You can’t make this stuff up.
May 13th, 2013 at 9:59 am
I doubt that family and kids really enter into any of this. We have pretty much devolved “family” into any grouping of living beings that include at least one human being. We have new normals, blended families, “bonus” parents (I love that rationalization), etc.
In Dakota County, Senator Greg Clausen, former high school principal, supported by labor, happily supported all-day kindergarten. Now the educational system down there is complaining about the counties’ need for additional ECFE and pre-schooling funds. How about just grabbing the kid from the birthing suite?
Family means nothing now and kids are truly the property of the villiage.
Homosexual marriage, not unlike traditional marriage, is becomming a fashion event – an occasion for a dress-up party. Plus, for homosexuals it’s a party with daring political overtones.
How long will it stay popular once it loses it’s shock value and fun factor, and people are no longer considered to be cool when they say “I went to a gay wedding last week”? How long did it take for people to stop telling callers that they were answering on their “cellular phone”? About that long …
I wish the homosexuals luck. Heterosexuals have pretty much abandoned marriage after first trashing it. I just fear that it will need more than political committment to be of true value.
May 13th, 2013 at 10:36 am
Evidently leftists have decided not only did we evolve from apes, we should devolve back.

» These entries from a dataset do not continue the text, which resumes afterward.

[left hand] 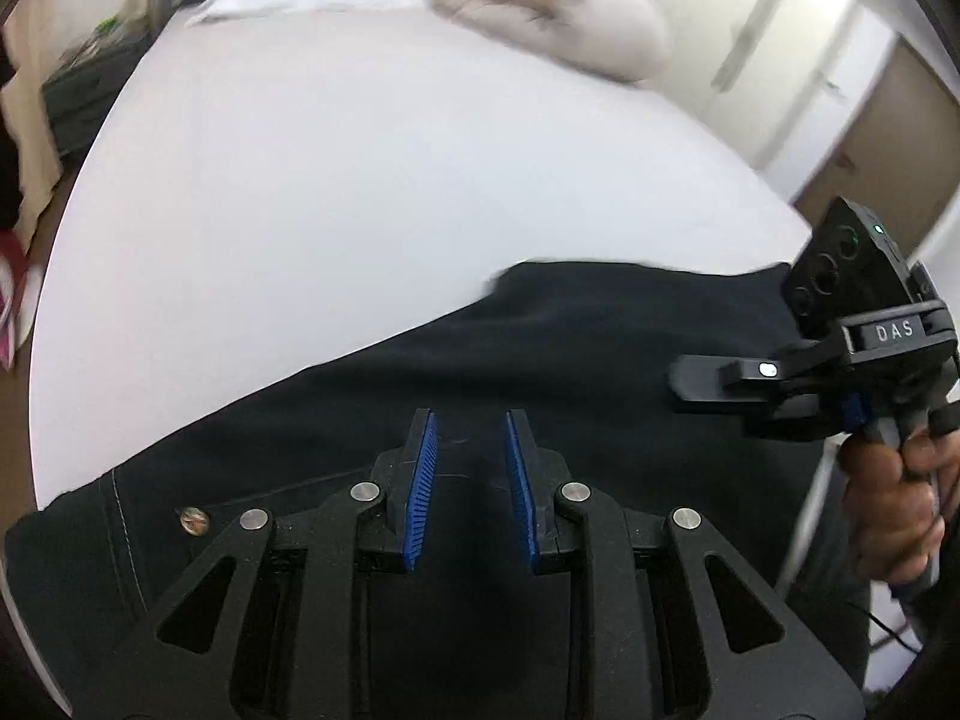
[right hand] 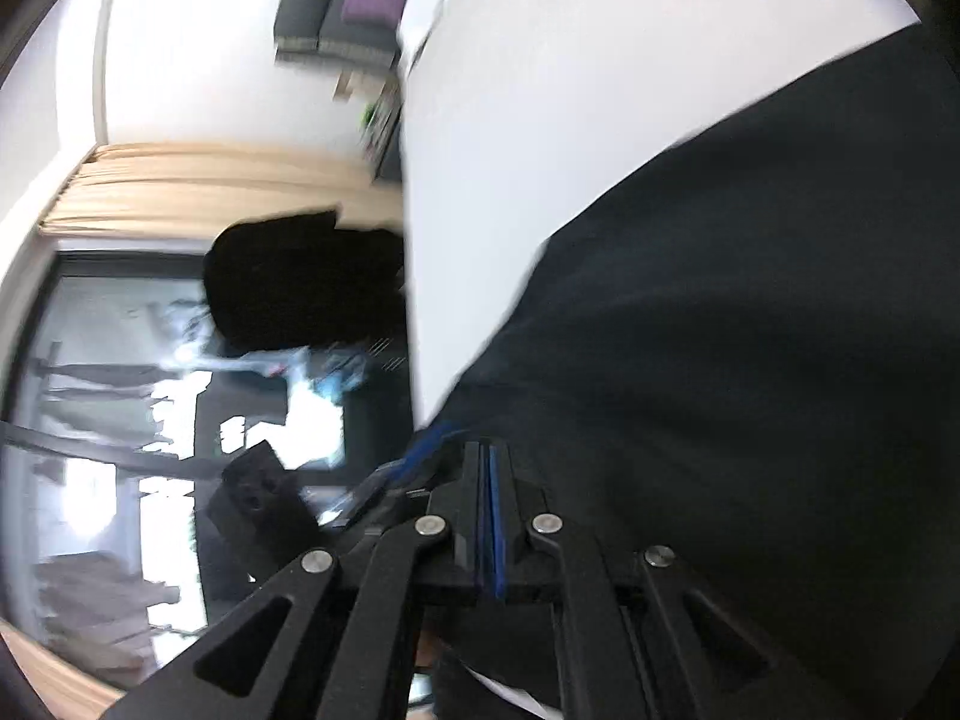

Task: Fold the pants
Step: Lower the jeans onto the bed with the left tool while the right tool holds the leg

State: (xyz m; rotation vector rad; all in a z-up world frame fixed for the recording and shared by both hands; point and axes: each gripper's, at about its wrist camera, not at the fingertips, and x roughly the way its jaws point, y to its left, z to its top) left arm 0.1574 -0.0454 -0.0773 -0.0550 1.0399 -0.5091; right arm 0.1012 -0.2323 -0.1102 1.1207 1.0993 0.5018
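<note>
One pair of pants (left hand: 540, 348) lies spread across the near part of a white bed (left hand: 360, 180) — very dark, almost black, with a smooth, heavy weave like denim. Pale stitching runs in a double line near the left edge, and a single round metal button (left hand: 193, 521) shines beside it. The far edge of the cloth is straight, with one blunt corner pointing up the bed.

Two grippers are in view, both black with blue ribbed pads. The left gripper (left hand: 469, 438) hangs over the pants with its jaws narrowly apart; dark cloth shows in the gap, but whether the pads pinch any of it cannot be told. The right gripper (right hand: 492, 510) is closed — its blue pads meet in one thin line with nothing seen between them — and it sits at the right end of the pants, held by a hand (left hand: 900, 498).

One pale, puffy quilted bundle (left hand: 540, 6) rests at the far side of the bed.
</note>
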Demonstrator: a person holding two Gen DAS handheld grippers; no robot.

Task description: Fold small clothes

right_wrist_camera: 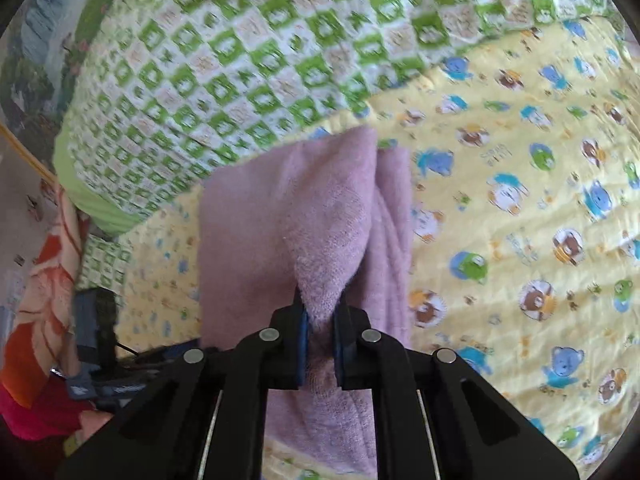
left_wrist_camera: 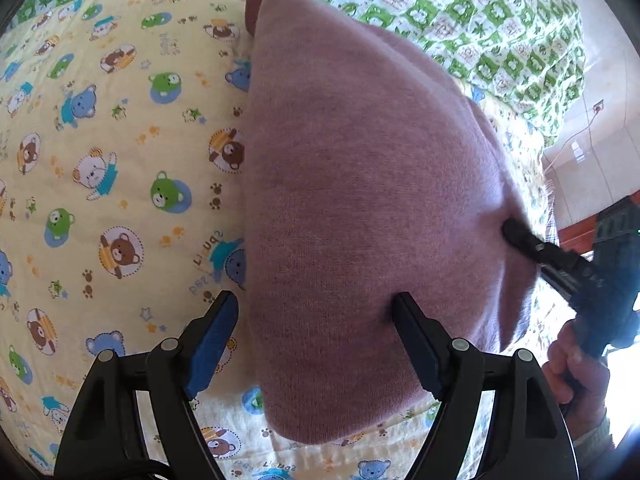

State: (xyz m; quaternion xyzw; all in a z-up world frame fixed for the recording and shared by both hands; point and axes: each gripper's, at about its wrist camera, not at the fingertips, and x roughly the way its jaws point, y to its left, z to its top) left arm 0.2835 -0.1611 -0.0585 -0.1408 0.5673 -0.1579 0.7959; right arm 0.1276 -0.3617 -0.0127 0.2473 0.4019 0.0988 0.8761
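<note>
A small pink knitted garment (left_wrist_camera: pixel 360 200) lies on the yellow bear-print quilt (left_wrist_camera: pixel 100 160), partly lifted. My left gripper (left_wrist_camera: pixel 316 312) is open, its jaws wide apart over the garment's near left edge, holding nothing. My right gripper (right_wrist_camera: pixel 322 332) is shut on a pinched fold of the pink garment (right_wrist_camera: pixel 312 220) and holds it up off the quilt (right_wrist_camera: pixel 520 200). In the left wrist view the right gripper's fingertips (left_wrist_camera: pixel 516 232) bite into the garment's right side, with the person's hand (left_wrist_camera: pixel 576 368) behind.
A green-and-white checked blanket (right_wrist_camera: pixel 240 60) lies bunched at the far side of the quilt; it also shows in the left wrist view (left_wrist_camera: pixel 480 20). An orange and red cloth (right_wrist_camera: pixel 44 280) hangs off the bed's left. A wall with a cable (left_wrist_camera: pixel 588 132) lies beyond.
</note>
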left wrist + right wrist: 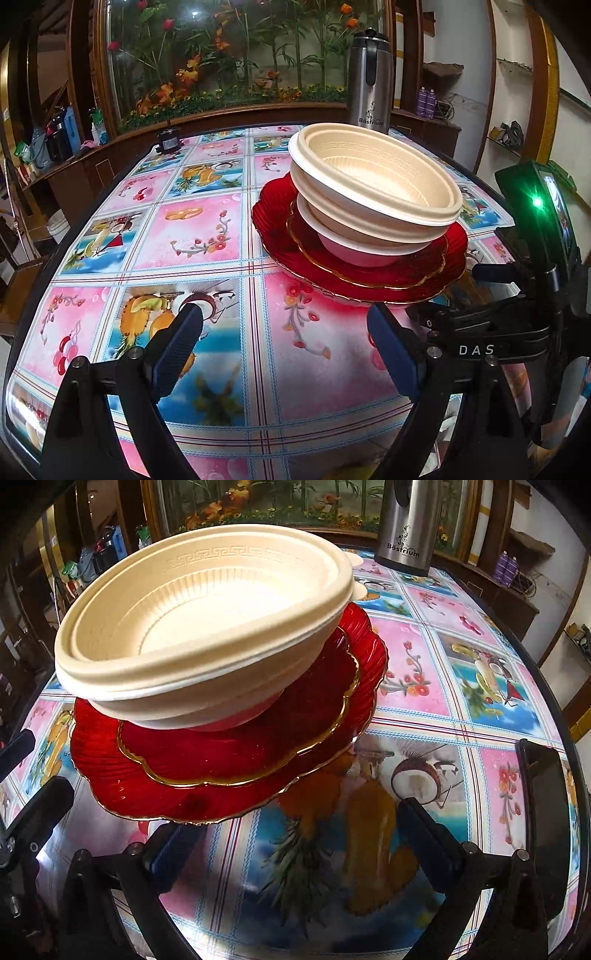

Of course, some will take a deture on that road, vis. Mongrel Cur, who decided dingo society is the life.
May 13th, 2013 at 1:50 pm
Much of the push for genderless marriage is just to give a big F.U. to traditional Christians.
Modern liberal Uptown/Highland Park hetrosexual hipsters aren’t really into marriage. Talk to someone from Hamline Law or Macalester and you’ll notice they use the word “partner”, not spouse or boy/girlfriend.
Why would leftwing gays in the same neighborhoods with the same ultra-liberal values care about marriage?
May 13th, 2013 at 5:28 pm
Good news/ Bad news
Good news: Governor Dayton approved the homosexual marriage bill.
Bad news: He forgot to approve homosexual divorce.
May 14th, 2013 at 7:46 am
Now that you have teh gay marriage, how long before the first civil rights suit is filed by a “husband” that fails to get pregnant?
May 14th, 2013 at 2:17 pm
Turning his back on his spouse will no longer be grounds for divorce.